## Data for this exercise
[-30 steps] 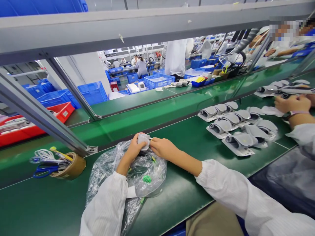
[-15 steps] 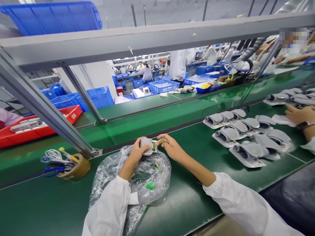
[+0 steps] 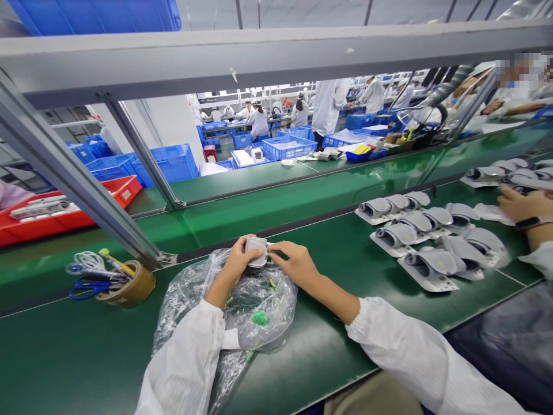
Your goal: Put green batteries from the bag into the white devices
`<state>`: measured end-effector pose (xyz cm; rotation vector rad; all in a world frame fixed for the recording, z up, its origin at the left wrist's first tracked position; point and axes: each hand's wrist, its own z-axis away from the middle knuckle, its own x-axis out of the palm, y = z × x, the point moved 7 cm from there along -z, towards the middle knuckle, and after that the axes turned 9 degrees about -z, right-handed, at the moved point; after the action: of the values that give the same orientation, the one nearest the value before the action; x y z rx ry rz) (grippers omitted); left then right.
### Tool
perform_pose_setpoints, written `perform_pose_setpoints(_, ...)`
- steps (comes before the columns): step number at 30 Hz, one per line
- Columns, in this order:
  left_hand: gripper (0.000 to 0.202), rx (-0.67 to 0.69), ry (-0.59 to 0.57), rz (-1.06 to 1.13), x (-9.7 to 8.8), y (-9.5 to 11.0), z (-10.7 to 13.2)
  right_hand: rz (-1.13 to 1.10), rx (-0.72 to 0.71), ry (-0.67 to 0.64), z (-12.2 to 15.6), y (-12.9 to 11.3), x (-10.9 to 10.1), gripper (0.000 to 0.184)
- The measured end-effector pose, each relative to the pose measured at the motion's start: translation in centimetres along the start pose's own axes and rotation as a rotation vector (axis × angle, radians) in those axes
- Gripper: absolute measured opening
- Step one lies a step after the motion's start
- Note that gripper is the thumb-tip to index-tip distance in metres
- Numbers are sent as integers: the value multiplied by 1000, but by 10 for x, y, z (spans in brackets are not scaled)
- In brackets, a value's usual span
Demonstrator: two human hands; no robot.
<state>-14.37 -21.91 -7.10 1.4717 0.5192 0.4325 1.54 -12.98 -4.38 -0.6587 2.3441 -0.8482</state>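
Observation:
My left hand (image 3: 237, 259) is closed around a small white device with a grey cuff (image 3: 256, 251), which looks like a wrist blood pressure monitor. My right hand (image 3: 296, 262) pinches at the device's right edge, where a sliver of a green battery shows at the fingertips; the fingers mostly cover it. Under both hands lies a crumpled clear plastic bag (image 3: 190, 305) with several small green and yellowish pieces. A bright green patch (image 3: 260, 318) shows on the bag, and a white label (image 3: 230, 339) lies at its near side.
A round brown holder (image 3: 138, 285) with scissors and pens stands at left. Rows of grey-cuffed devices (image 3: 432, 265) lie at right, near a co-worker's hand (image 3: 525, 207). A metal frame (image 3: 138, 173) rises beyond the bench, with a red tray (image 3: 125, 196) and blue crates behind.
My right hand has moved left with the green battery, from just beside the device to its edge. The open battery slot seen before is now covered by fingers. The view has shifted slightly.

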Motion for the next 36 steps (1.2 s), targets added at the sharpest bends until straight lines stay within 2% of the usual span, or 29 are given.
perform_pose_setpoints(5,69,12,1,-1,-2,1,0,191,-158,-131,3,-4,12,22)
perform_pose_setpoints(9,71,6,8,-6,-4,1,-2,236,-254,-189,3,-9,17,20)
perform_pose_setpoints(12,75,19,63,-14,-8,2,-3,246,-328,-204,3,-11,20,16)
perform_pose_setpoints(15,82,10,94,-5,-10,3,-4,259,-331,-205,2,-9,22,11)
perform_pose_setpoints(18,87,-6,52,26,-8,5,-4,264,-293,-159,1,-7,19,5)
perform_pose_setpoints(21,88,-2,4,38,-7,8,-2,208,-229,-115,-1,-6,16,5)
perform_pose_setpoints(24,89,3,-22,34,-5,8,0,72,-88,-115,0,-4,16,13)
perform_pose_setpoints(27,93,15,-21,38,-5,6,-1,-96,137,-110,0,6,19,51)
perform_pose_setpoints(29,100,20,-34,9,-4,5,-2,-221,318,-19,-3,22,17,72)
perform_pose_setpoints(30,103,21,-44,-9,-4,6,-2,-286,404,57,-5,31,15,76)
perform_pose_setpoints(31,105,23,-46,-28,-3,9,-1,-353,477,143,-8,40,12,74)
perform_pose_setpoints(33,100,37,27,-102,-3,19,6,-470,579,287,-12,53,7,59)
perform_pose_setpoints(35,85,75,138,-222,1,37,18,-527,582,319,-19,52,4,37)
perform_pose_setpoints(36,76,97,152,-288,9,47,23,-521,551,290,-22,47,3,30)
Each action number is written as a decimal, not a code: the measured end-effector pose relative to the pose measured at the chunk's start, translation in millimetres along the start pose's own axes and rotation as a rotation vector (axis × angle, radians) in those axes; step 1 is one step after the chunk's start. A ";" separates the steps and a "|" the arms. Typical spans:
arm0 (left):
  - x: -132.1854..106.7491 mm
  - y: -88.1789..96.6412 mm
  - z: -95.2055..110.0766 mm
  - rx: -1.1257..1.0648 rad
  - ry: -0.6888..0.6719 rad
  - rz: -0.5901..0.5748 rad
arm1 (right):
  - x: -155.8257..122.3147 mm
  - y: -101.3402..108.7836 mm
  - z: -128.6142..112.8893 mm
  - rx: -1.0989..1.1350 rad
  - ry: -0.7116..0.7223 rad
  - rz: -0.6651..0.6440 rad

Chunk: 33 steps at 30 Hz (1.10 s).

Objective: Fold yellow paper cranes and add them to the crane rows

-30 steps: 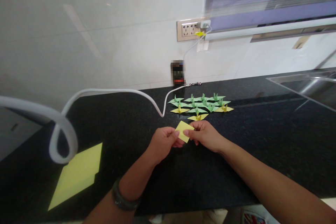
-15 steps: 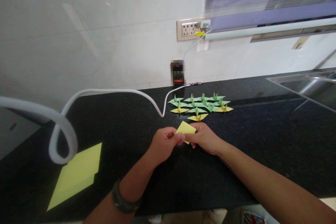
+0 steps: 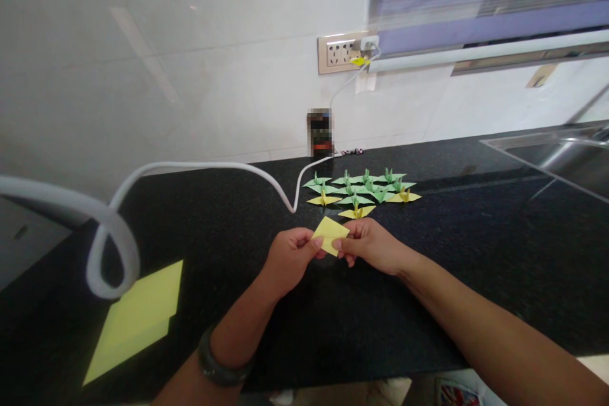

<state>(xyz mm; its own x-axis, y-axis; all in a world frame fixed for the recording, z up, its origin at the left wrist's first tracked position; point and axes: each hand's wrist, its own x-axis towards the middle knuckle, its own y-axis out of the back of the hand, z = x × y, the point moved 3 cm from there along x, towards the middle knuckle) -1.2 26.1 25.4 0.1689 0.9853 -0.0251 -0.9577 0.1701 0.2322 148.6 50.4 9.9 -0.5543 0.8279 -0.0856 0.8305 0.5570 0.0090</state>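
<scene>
A small yellow folded paper square (image 3: 330, 231) is held just above the black counter, one corner pointing away from me. My left hand (image 3: 292, 257) pinches its left corner, thumb on top. At the right corner my right hand (image 3: 366, 244) grips it, thumb pressed on the lower part and fingers curled underneath. Just beyond my hands stand several folded paper cranes; the closest is a yellow crane (image 3: 356, 212), with green cranes (image 3: 354, 190) in rows behind it. Flat yellow paper sheets (image 3: 137, 317) lie to the left of my left arm.
A thick white cable (image 3: 214, 165) loops across the left of the counter (image 3: 371, 323). A blurred-out upright device (image 3: 320, 133) leans on the wall below a socket (image 3: 340, 52) with a charger. A metal sink (image 3: 566, 158) is at the far right.
My right thumb has shifted off the left thumb, so the thumbs are now apart on the paper. The paper sits slightly further left in view.
</scene>
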 end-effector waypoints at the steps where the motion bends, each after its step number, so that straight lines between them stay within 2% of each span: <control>1: 0.1 0.1 -0.4 0.001 -0.002 -0.003 | 0.0 -0.2 0.3 0.006 -0.004 -0.005; 7: 2.0 1.0 -2.2 -0.010 0.004 0.021 | -0.7 1.0 2.5 -0.073 -0.028 0.082; 12: 2.2 1.4 -1.4 0.026 -0.009 -0.010 | -1.6 0.8 -3.4 -0.012 0.026 0.012; 16: 1.1 -0.6 -0.1 0.071 -0.032 -0.069 | 0.1 4.9 -3.3 -0.013 0.045 0.072; 19: 2.5 -0.2 -1.6 0.007 -0.003 -0.033 | 0.3 4.5 -2.3 -0.068 0.078 0.128; 21: 4.3 1.5 -4.4 -0.088 0.041 0.044 | -2.6 4.3 -6.1 -0.163 0.176 0.254; 24: 6.1 3.6 -8.6 -0.194 0.099 0.153 | -12.2 2.2 -18.2 -0.403 0.431 0.446; 26: 6.2 1.7 -10.5 -0.278 0.164 0.122 | -17.0 -1.3 -23.9 -0.536 0.575 0.430; 28: 5.1 -2.5 -10.7 -0.393 0.235 0.021 | -19.2 -2.6 -25.6 -0.617 0.673 0.396; 30: 3.6 -5.5 -9.3 -0.486 0.266 -0.061 | -18.7 -2.3 -24.0 -0.667 0.726 0.371; 33: 2.8 -5.8 -8.6 -0.536 0.273 -0.083 | -16.1 -2.5 -20.0 -0.733 0.750 0.352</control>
<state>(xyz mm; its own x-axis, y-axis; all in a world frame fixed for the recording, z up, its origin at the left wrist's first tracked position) 2.8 28.0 15.7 0.2501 0.9246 -0.2874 -0.9398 0.1604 -0.3018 154.3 37.0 31.1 -0.3918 0.6396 0.6614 0.8521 -0.0189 0.5230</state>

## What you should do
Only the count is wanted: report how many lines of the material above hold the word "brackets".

## Exercise response
2